■ **What to do**:
With all pictures omitted, return verbatim the lines from the beginning of the records below through the line containing "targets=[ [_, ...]".

■ **Extracted material**:
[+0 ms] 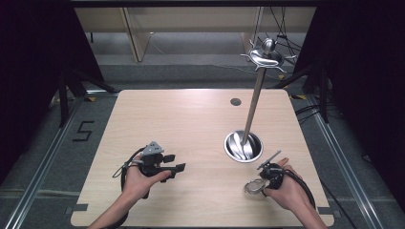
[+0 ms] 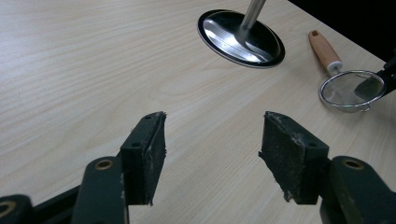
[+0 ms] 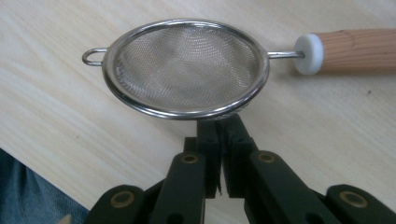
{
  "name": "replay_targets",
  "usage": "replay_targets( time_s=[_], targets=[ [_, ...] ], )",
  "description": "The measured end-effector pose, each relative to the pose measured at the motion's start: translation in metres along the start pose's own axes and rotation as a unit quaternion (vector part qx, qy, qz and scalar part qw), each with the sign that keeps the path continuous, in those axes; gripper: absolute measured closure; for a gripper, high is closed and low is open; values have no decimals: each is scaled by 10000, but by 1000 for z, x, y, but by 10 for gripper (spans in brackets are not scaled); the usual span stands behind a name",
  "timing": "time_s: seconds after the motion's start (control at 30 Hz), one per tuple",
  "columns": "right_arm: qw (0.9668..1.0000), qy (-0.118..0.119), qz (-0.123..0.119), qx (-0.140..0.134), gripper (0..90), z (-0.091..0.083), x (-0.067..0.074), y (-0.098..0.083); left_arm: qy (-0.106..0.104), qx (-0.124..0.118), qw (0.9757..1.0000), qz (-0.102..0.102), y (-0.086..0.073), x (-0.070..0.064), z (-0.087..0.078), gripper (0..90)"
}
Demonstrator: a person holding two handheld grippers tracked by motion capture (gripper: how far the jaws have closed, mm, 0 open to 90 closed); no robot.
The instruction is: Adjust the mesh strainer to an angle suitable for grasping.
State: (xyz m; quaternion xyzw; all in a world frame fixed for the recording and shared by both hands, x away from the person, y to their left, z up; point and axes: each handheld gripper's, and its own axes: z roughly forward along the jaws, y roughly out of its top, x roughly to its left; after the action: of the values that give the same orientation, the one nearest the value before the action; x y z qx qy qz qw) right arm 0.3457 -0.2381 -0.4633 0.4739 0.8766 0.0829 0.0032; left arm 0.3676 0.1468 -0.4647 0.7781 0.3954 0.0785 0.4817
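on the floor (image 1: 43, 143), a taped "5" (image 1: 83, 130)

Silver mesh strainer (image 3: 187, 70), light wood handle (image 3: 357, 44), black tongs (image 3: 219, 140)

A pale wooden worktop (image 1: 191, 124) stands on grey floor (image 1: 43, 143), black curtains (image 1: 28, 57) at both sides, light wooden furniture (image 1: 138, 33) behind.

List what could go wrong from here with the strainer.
1. The right gripper pinches only the rim of the mesh strainer, so the wooden handle could swing it out of the grip.
2. The utensil stand is close; the strainer could knock its pole.
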Motion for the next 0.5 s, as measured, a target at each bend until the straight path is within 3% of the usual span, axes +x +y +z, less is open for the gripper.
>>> replay_targets(
  time_s=[0.13, 0.17, 0.2, 0.23, 0.27, 0.37, 0.4, 0.43, 0.5],
  targets=[
    [9997, -64, 242, -20, 809, -11, -6, -5, -53, 25, 10000, 5, 0, 2, 0, 391],
    [9992, -60, 349, -204, 792, -13, -11, -8, -56, 33, 10000, 1, 0, 3, 0, 391],
    [9980, -243, 502, -306, 769, -17, -16, -11, -36, 9, 10000, -21, 0, 3, 1, 391],
    [9949, -194, 878, -460, 710, -26, -26, -16, -63, -3, 10000, -44, 1, 3, 1, 391],
    [9949, -194, 878, -460, 710, -26, -26, -16, -63, -3, 10000, -44, 1, 3, 1, 391],
    [9811, -151, 1665, -979, 591, -36, -44, -22, -82, -3, 9999, -59, 1, 2, 2, 391],
    [9710, -171, 2141, -1049, 560, -40, -47, -22, -101, 4, 9999, -62, 1, 3, 2, 391],
    [9689, -366, 2157, -1158, 544, -40, -55, -23, -114, 16, 9999, -80, 1, 2, 2, 391],
    [9620, -344, 2430, -1193, 466, -40, -63, -23, -85, 38, 9999, -72, 0, 3, 1, 391]
  ],
)
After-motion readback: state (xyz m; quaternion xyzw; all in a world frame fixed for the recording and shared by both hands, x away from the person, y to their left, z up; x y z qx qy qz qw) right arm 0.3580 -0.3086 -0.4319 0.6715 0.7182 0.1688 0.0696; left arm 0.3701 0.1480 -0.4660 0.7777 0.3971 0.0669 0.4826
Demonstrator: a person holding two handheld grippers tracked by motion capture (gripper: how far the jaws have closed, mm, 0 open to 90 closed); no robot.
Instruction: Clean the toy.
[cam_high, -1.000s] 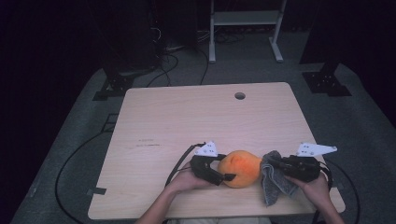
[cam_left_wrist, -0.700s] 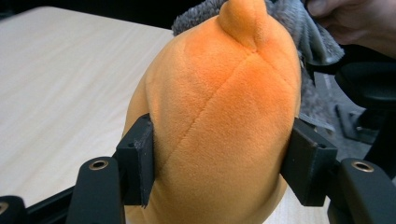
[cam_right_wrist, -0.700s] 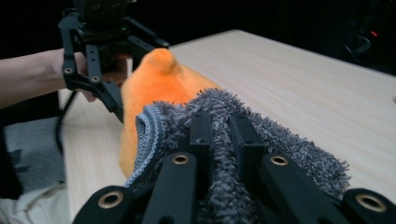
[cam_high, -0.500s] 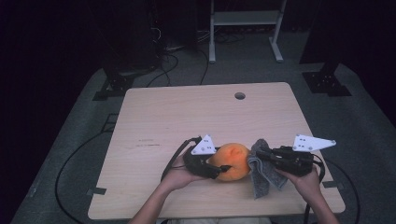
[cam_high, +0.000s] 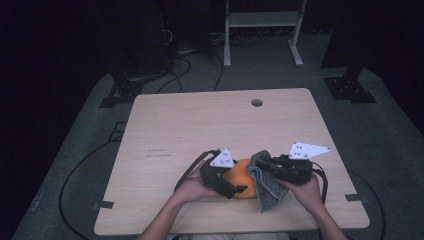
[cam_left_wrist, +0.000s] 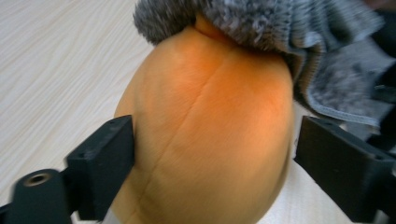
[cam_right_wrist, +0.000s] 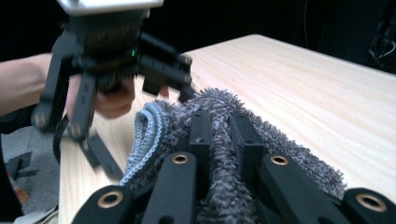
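While it sits low and centre in the high view, the orange ball (cam_high: 242, 176) reads as a smooth blob; the left gripper view shows soft plush with a stitched seam. The left gripper (cam_high: 235, 186) has just been opening its jaws, which flank the ball, one side touching, the other just clear. A shaggy grey cloth (cam_high: 266, 189) with a hemmed edge drapes over the ball, pinched in the closed right gripper (cam_high: 264, 162). Pale wood-grain table (cam_high: 200, 125).
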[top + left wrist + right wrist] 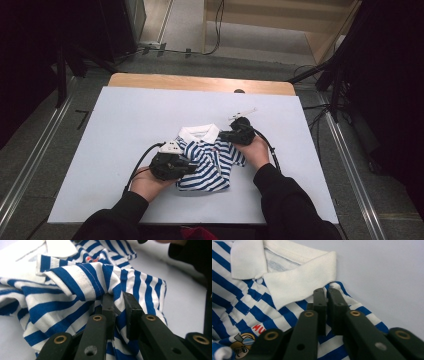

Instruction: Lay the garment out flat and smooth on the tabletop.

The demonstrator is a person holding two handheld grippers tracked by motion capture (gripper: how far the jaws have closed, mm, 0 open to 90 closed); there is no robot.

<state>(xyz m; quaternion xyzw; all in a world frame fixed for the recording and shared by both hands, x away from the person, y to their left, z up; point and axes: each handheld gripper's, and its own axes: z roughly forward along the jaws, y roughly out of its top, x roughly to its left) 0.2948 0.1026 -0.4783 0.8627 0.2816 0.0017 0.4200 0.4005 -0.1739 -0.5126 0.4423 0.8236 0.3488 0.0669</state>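
The shirt (207,162) under my hands is soft knitted cloth, matt, in blue and white stripes, and it creases into loose folds where my left gripper (119,307) pinches it. Its white collar (287,275) is a thicker, ribbed weave, slightly fuzzy at the edge, and the small buttons (248,298) beside it look like smooth plastic. A printed badge (242,342) on the chest sits flat and a little shinier than the cloth. My right gripper (326,302) has hard black plastic jaws, matt and faintly scuffed, with brass-coloured metal rivets (309,314) that glint. The table (125,125) has a smooth, matt, pale sheet on it, and bare wood (200,82) shows along its far edge.
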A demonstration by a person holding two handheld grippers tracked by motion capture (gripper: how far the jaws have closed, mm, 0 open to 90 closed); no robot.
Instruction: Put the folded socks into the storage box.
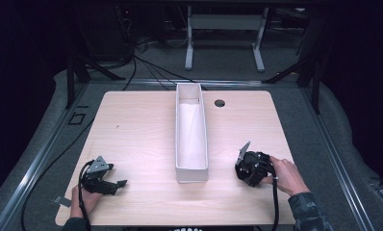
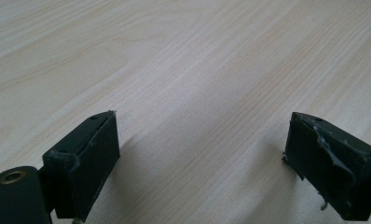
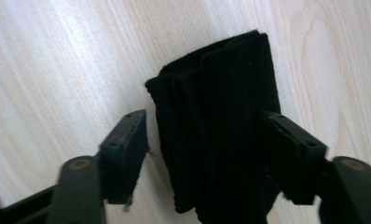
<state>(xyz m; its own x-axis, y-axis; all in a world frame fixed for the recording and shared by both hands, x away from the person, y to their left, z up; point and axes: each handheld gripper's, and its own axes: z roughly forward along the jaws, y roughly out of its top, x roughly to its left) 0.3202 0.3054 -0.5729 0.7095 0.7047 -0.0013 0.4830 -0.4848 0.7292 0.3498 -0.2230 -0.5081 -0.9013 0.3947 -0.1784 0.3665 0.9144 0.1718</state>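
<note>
A pale wood table [image 1: 141,144] took up most of the high view, rounded at the corners, with a small round cable hole [image 1: 220,103] near its far edge. Dark carpeted floor [image 1: 31,144] lay around it, and the legs of a white desk frame [image 1: 223,43] stood beyond, with black cables trailing across the floor behind the table.

Down the middle of the table ran a long narrow white box [image 1: 191,168], open at the top, its long side pointing away from the person. It stood between the two hands (a wall of sorts, one gripper to each side). What lay inside could not be made out beyond pale walls and floor.

Left gripper [image 1: 113,185]: held low near the table's near-left corner, left hand [image 1: 83,199] behind it, grey three-cornered plate on top. In the left gripper view its jaws stood wide apart over bare wood grain, nothing between them.

Right gripper [image 3: 204,154]: on the near-right part of the table, just beside the box's near end, right hand [image 1: 288,175] gripping it from the right, a patterned sleeve [image 1: 307,211] at the edge. Jaws parted and straddling a folded black cloth [image 3: 221,130] lying flat on the wood. The right jaw sat against the cloth's edge; a sliver of table showed between the left jaw and the cloth.

Cloth: ribbed knit, matte black, folded in several layers stacked side by side, edges fairly even.
</note>
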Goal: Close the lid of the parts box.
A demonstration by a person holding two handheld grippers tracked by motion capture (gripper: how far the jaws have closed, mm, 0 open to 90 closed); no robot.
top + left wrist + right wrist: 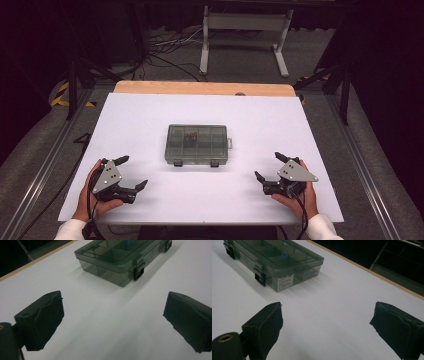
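Two grippers wait wide open and empty: our left gripper [131,172], then the shut box [197,144] mid-surface [140,120], then our right gripper [267,166]. Uneven pushing could skid it; its latches [139,270] might resist.

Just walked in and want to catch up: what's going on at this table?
A person sits at a white table with a two-jaw gripper in each hand. The left gripper and right gripper both rest near the table's front edge with jaws wide open, holding nothing. Between them, farther back, lies a smoky transparent compartment box, lid shut and both front latches closed. Neither gripper touches it, so nothing appears to have started on the box yet.
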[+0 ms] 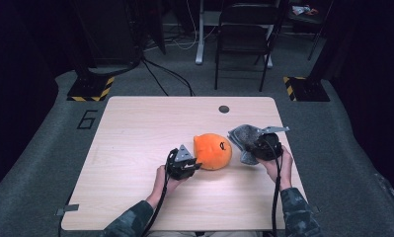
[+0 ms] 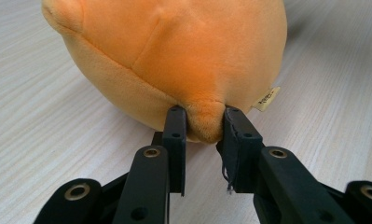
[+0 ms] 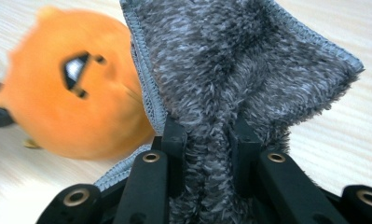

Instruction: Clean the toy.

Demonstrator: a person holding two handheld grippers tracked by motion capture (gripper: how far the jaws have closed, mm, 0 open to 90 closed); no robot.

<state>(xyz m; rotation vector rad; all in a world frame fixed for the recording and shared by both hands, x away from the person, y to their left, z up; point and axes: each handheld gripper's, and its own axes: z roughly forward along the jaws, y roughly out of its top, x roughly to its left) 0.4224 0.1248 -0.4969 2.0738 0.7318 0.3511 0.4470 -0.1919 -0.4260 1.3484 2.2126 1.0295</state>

■ **Answer**:
[+0 ms] 
[+0 ms] 
[+0 ms] 
{
  "name": "replay_targets",
  "usage": "replay_targets( time_s=[_], targets=[ [_, ...] ], )",

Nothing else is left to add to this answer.